## Instructions to follow
Beneath this instruction is a block of data; output from it exactly the lines that run from the one containing "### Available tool" through the one containing "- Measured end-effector", inclusive.

Collected data:
"""

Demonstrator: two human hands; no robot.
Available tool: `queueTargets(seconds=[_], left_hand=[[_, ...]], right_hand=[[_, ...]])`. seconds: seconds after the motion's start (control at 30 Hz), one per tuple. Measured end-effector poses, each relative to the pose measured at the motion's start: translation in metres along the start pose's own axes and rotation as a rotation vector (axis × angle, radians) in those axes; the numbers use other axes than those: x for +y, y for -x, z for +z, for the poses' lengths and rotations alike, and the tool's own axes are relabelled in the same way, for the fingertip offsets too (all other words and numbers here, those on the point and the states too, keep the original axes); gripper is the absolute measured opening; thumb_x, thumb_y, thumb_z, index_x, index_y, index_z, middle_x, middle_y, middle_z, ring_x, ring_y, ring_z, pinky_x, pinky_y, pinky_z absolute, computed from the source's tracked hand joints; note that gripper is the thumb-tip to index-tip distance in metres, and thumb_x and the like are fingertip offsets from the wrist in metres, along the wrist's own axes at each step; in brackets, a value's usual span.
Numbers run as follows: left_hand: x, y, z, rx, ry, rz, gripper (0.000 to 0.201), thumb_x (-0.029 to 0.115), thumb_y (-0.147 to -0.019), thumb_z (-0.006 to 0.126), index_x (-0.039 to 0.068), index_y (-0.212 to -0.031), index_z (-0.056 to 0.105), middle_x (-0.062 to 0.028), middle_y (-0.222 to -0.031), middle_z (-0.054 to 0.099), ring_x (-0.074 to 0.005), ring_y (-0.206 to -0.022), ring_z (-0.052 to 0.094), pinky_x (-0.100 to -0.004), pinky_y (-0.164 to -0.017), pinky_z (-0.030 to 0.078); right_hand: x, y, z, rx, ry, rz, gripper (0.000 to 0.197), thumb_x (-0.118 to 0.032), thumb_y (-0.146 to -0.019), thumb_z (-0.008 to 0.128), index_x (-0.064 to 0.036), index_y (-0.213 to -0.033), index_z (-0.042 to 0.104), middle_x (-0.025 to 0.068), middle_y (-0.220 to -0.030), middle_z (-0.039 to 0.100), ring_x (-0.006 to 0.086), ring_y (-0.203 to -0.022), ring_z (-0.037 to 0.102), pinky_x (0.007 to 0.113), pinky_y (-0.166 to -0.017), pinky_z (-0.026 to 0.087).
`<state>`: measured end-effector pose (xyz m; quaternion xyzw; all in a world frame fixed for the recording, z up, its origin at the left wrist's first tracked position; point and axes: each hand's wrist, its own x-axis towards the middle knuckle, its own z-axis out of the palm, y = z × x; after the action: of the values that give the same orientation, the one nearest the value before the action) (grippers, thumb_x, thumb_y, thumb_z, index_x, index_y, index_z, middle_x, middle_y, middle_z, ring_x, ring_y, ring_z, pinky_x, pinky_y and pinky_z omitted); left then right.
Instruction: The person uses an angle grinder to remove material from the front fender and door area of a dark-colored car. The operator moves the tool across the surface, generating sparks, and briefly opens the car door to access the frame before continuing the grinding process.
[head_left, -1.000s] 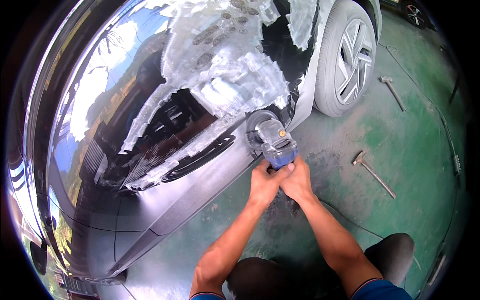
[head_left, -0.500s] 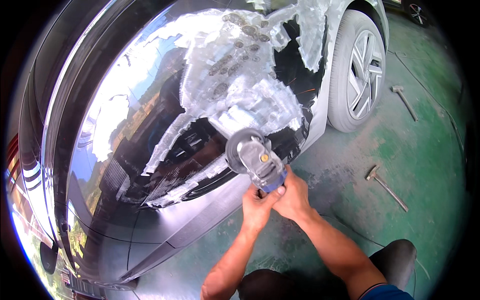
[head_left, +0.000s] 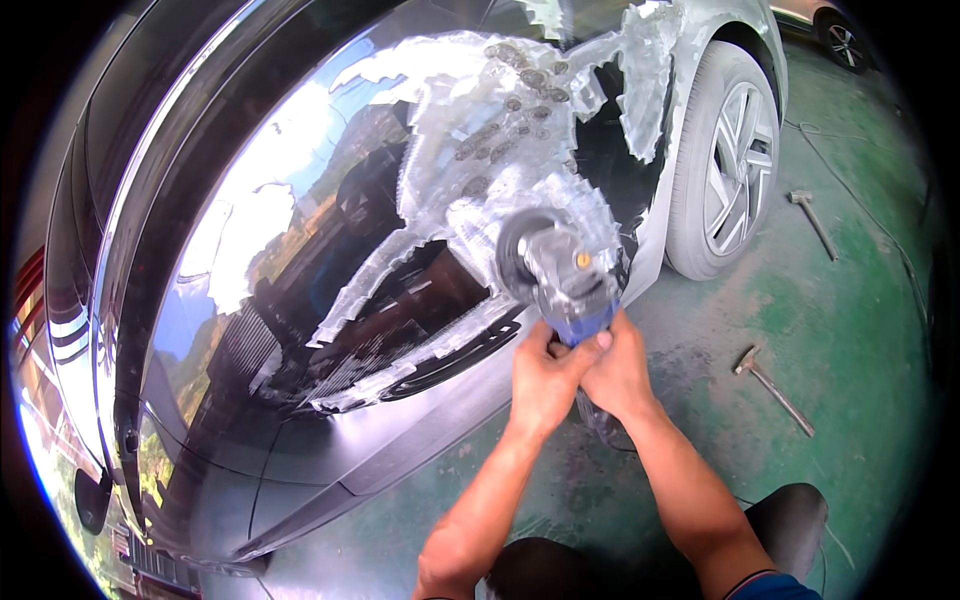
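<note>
The fingers of the left hand (head_left: 545,387) and right hand (head_left: 619,376) are wrapped around the grinder (head_left: 568,275), closed on the blue part of its body, the left thumb laid across toward the right hand; their tips curl out of sight. The grinder points away from the person, in front of the car's side, its round disc (head_left: 517,255) over the lower part of the scuffed silvery patch (head_left: 450,140); whether the two touch, one cannot tell. Around that patch the panel (head_left: 375,215) is glossy black. To the right stands the wheel (head_left: 735,165), and beyond it, on the green floor (head_left: 700,470), lie two hammers, one near the wheel (head_left: 818,228), the other nearer the person (head_left: 780,397)
</note>
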<state>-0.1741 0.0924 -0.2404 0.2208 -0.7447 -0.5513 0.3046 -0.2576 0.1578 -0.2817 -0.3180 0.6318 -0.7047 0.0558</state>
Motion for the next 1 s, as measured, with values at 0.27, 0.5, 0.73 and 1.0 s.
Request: queueTargets(seconds=[0.27,0.5,0.73,1.0], left_hand=[[0.039,0.039,-0.044,0.19,0.222,0.139,0.056,0.017,-0.086,0.076,-0.008,-0.131,0.055,-0.0149,-0.124,0.065,-0.0244,-0.116,0.062,-0.0385,-0.105,0.046],[0.066,-0.002,-0.022,0.055,0.061,0.037,0.058,0.024,-0.084,0.081,-0.007,-0.128,0.058,-0.0103,-0.117,0.065,-0.0163,-0.105,0.059,-0.0317,-0.097,0.045],[0.058,0.016,-0.013,0.162,0.133,0.127,0.057,0.023,-0.086,0.079,-0.009,-0.128,0.058,-0.0142,-0.12,0.065,-0.02,-0.112,0.061,-0.0343,-0.102,0.045],[0.054,0.002,-0.002,0.107,-0.047,0.128,0.052,0.024,-0.087,0.077,-0.009,-0.123,0.06,-0.0117,-0.113,0.066,-0.0169,-0.105,0.059,-0.0319,-0.097,0.045]], right_hand=[[-0.075,0.0,0.025,-0.347,0.042,-0.14,0.058,-0.025,-0.073,0.079,0.0036,-0.117,0.054,0.026,-0.092,0.07,0.0467,-0.09,0.068,0.05,-0.079,0.055],[-0.074,-0.026,0.005,-0.126,-0.074,-0.046,0.047,-0.02,-0.076,0.075,0.0025,-0.113,0.056,0.0256,-0.089,0.07,0.0475,-0.09,0.067,0.051,-0.078,0.054],[-0.057,-0.023,0.006,-0.237,-0.07,-0.2,0.049,-0.02,-0.074,0.075,0.0031,-0.114,0.058,0.0274,-0.096,0.07,0.0472,-0.095,0.067,0.05,-0.081,0.054],[-0.033,-0.028,0.0,-0.153,-0.068,-0.157,0.047,-0.021,-0.076,0.074,0.0022,-0.114,0.059,0.0275,-0.099,0.07,0.0471,-0.096,0.067,0.049,-0.085,0.053]])
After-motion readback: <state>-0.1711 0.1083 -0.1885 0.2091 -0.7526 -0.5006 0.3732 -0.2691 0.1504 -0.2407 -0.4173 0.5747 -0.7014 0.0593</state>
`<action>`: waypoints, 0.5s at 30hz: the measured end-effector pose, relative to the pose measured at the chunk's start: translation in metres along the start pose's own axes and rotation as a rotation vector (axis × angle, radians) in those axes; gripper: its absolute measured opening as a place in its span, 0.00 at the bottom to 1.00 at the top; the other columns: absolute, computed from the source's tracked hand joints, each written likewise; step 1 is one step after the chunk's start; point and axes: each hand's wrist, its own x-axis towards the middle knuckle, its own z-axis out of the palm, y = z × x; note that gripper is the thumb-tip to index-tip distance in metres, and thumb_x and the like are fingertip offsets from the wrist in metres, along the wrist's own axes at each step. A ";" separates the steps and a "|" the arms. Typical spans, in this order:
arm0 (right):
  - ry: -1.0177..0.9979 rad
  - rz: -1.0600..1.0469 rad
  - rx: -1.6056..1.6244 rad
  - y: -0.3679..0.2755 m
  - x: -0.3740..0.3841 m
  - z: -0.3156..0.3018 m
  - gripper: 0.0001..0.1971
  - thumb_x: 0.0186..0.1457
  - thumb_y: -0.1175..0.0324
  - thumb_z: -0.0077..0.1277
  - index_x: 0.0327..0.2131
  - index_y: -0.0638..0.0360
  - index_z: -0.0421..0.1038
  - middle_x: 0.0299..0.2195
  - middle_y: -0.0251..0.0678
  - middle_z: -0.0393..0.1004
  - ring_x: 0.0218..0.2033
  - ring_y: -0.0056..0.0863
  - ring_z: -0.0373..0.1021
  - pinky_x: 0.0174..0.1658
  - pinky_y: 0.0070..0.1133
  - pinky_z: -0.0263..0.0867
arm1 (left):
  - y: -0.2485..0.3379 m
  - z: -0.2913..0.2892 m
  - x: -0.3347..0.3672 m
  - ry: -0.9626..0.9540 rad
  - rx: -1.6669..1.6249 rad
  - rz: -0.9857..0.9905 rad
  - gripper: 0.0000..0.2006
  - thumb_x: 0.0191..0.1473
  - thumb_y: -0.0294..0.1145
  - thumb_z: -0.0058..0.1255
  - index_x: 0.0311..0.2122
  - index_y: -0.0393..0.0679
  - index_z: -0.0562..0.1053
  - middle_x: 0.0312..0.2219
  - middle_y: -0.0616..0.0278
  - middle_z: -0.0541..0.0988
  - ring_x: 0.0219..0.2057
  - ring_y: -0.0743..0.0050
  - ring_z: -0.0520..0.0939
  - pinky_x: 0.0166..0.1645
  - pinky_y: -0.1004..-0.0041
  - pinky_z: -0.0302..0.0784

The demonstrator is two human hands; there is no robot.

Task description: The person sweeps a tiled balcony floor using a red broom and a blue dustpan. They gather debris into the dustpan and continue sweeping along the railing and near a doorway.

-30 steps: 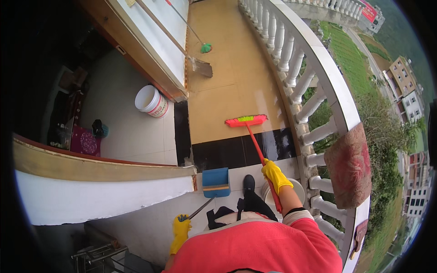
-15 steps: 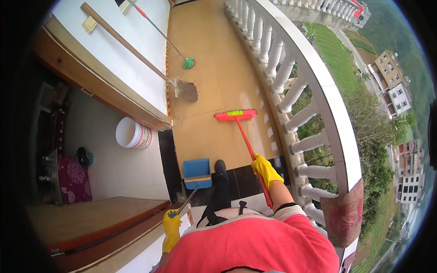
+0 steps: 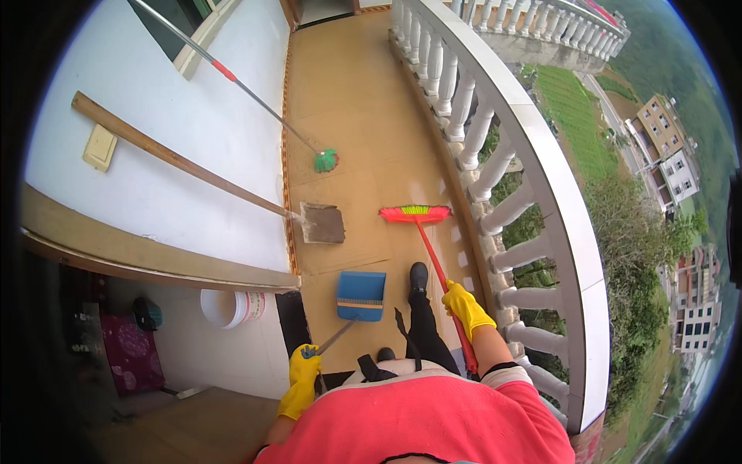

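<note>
Yellow gloves (image 3: 461, 303) cover both my hands, which are well apart, each clamped on its own long handle. With my right hand (image 3: 469, 308) I grip the red stick of a broom (image 3: 438, 265), and the stick's end juts out below my fist toward my body. The broom's wide head, red with yellow-green bristles in the middle, is ahead of that hand and a little to its left, at the tan floor (image 3: 363, 100). My left hand (image 3: 300, 380) is closed round the grey handle of a blue dustpan (image 3: 361, 288), whose pan, toothed along the near side, sits ahead of that hand and to its right; whether it touches the floor I cannot tell. Between the pan and the broom stick is my dark shoe (image 3: 418, 276). Farther ahead of my left hand is a shovel (image 3: 323, 224), its wooden shaft slanting off to the left along the white wall (image 3: 209, 224), and beyond it a mop (image 3: 326, 161) with a green head. Left of that same hand is a white bucket (image 3: 222, 308). To the right of my right hand runs a white balustrade (image 3: 553, 205).
</note>
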 end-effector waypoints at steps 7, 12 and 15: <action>-0.034 -0.075 -0.162 -0.134 0.104 -0.109 0.28 0.55 0.75 0.44 0.61 0.48 0.58 0.30 0.47 0.77 0.22 0.41 0.76 0.25 0.33 0.70 | 0.162 0.069 0.091 -0.040 -0.117 0.030 0.16 0.46 0.20 0.54 0.44 0.42 0.75 0.25 0.63 0.76 0.18 0.75 0.76 0.23 0.76 0.72; -0.032 -0.103 -0.200 -0.245 0.159 -0.164 0.26 0.55 0.75 0.45 0.59 0.51 0.59 0.35 0.47 0.79 0.27 0.43 0.78 0.29 0.35 0.72 | 0.283 0.105 0.149 -0.030 -0.142 0.068 0.16 0.46 0.20 0.54 0.43 0.41 0.75 0.25 0.63 0.76 0.18 0.74 0.76 0.23 0.77 0.72; -0.044 -0.212 -0.181 -0.298 0.208 -0.193 0.26 0.54 0.75 0.45 0.58 0.52 0.60 0.36 0.47 0.79 0.28 0.44 0.78 0.29 0.34 0.72 | 0.340 0.116 0.184 -0.028 -0.182 0.091 0.16 0.46 0.20 0.53 0.44 0.39 0.75 0.25 0.62 0.76 0.19 0.74 0.76 0.23 0.77 0.72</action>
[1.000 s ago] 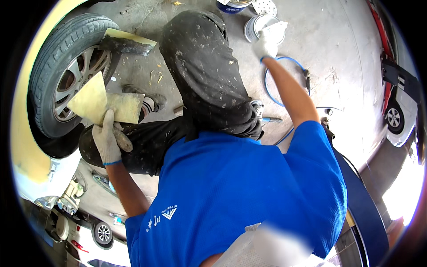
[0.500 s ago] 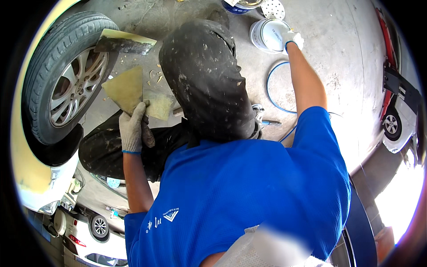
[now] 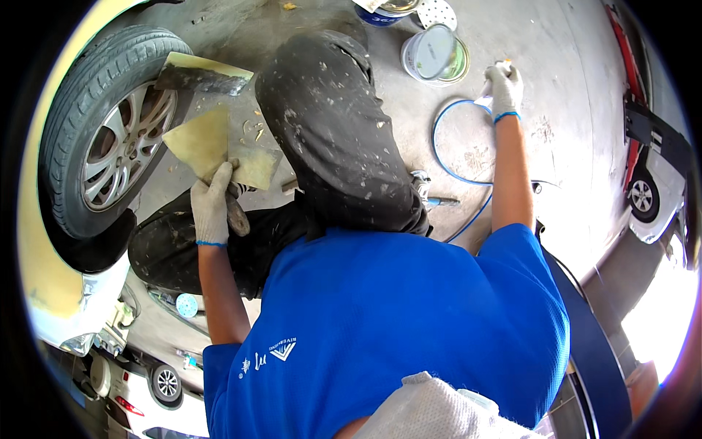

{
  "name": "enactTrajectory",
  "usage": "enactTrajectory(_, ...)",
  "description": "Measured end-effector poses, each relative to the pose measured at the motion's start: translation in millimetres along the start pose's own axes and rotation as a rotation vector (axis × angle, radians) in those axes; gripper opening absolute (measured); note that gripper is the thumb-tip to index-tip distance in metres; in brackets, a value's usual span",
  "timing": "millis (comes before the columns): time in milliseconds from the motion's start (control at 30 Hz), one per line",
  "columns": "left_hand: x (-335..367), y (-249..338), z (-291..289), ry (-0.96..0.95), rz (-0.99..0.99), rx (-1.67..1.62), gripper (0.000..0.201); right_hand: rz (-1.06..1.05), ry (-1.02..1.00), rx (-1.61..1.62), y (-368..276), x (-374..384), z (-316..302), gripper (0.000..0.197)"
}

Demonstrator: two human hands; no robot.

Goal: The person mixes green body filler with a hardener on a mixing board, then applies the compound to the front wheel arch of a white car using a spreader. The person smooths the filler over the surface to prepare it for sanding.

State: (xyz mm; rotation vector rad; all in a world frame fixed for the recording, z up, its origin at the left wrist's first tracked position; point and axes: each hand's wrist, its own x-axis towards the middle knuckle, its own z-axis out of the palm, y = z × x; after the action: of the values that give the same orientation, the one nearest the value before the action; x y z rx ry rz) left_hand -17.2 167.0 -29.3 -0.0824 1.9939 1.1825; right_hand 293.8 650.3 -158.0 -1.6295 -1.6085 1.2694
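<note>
My gloved left hand [image 3: 212,201] is closed around a putty knife [image 3: 199,139] with a yellow-coated blade. A second yellowish blade [image 3: 256,168] lies just beside it, and a dark, worn handle [image 3: 238,219] shows at the hand. Out to the right, my gloved right hand [image 3: 506,89] is closed above the floor. A small orange tip pokes out at its top and something white shows at its left side; I cannot make out what this is. Left of that hand stands a light grey can [image 3: 414,67], its round lid [image 3: 433,48] lying askew, with the greenish-yellow rim bared.
A car wheel [image 3: 124,139] stands at the left, with a dirty flat board [image 3: 205,74] beside it. A blue hose [image 3: 436,146] curls on the floor near my right arm. Behind the grey can are a dark blue can [image 3: 380,18] and a perforated disc [image 3: 439,13].
My right hand has drawn back from the can, toward me and to the right. The can's lid has shifted left, baring part of the rim. My left hand has hardly moved.
</note>
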Motion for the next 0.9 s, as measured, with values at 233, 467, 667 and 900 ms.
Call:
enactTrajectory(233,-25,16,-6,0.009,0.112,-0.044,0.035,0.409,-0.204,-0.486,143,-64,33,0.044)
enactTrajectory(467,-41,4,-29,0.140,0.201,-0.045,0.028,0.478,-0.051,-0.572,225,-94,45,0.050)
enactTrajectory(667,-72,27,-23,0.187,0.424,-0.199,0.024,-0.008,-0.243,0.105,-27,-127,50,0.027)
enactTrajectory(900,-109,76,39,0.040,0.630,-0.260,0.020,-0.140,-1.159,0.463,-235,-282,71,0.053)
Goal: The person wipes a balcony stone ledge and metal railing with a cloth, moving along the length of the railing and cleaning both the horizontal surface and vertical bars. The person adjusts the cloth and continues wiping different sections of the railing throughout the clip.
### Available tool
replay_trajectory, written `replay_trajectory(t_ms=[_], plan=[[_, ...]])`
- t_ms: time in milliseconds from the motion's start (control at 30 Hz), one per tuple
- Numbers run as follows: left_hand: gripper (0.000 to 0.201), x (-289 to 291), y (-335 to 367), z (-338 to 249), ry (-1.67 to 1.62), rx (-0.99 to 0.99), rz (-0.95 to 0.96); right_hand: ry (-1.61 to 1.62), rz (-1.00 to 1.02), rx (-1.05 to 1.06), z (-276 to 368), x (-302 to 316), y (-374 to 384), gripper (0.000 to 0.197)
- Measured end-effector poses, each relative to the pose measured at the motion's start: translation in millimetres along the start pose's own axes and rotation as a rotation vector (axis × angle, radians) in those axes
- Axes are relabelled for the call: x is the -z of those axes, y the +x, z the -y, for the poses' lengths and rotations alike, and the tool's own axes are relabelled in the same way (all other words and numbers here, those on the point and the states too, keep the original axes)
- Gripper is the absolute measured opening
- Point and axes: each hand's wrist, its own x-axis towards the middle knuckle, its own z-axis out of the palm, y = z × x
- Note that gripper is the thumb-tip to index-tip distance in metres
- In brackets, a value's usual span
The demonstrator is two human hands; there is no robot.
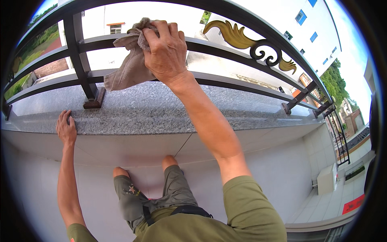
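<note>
My right hand (167,52) is closed around a greyish-beige cloth (133,66) and presses it against the upper horizontal bar of a dark metal railing (100,42). Part of the cloth is bunched above the bar, and the rest hangs down in front of the lower bars. The palm and the bar under the cloth are hidden. Lower left, my left hand (66,128) lies on the front edge of a speckled grey granite ledge (141,107), fingers stretched out on top and holding nothing. The railing's post (78,56) stands between the two hands, its foot on the ledge.
A gold leaf ornament (231,34) with a black scroll fills the railing to the right. A tiled wall (100,147) drops below the ledge to the pale floor. A white box (327,179) stands at far right. Beyond the railing are white buildings and greenery.
</note>
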Motion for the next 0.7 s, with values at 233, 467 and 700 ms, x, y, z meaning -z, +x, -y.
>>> replay_trajectory(t_ms=[233, 467, 700], plan=[[0.035, 2.6, -6.9, -13.6, -0.059, 0.023, -0.006, -0.293, -0.129, -0.058, -138.4, 97.2, -96.2, 0.042], [0.036, 8.5, -8.1, -33.4, -0.030, 0.082, 0.000, 1.099, -0.855, -1.178, -244.4, 125.2, -159.3, 0.051], [0.033, 17.3, -8.7, -41.4, -0.038, 0.101, -0.042, 1.708, -0.834, -1.415, -163.5, 39.0, -92.1, 0.022]])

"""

## Task solution
### Available tool
replay_trajectory, written `replay_trajectory(t_ms=[_], plan=[[_, ...]])`
- t_ms: time in milliseconds from the motion's start (control at 30 Hz), one per tuple
- Numbers run as follows: left_hand: gripper (0.000 to 0.201), x (-289 to 291), y (-335 to 367), z (-338 to 249), ry (-1.67 to 1.62), rx (-0.99 to 0.99), rz (-0.95 to 0.96); right_hand: ry (-1.61 to 1.62), rz (-1.00 to 1.02), rx (-1.05 to 1.06), z (-276 to 368), x (-302 to 316), y (-374 to 384), gripper (0.000 to 0.197)
- Measured end-effector poses, each relative to the pose measured at the motion's start: translation in millimetres along the start pose's own axes and rotation as a rotation vector (axis × angle, radians) in those axes

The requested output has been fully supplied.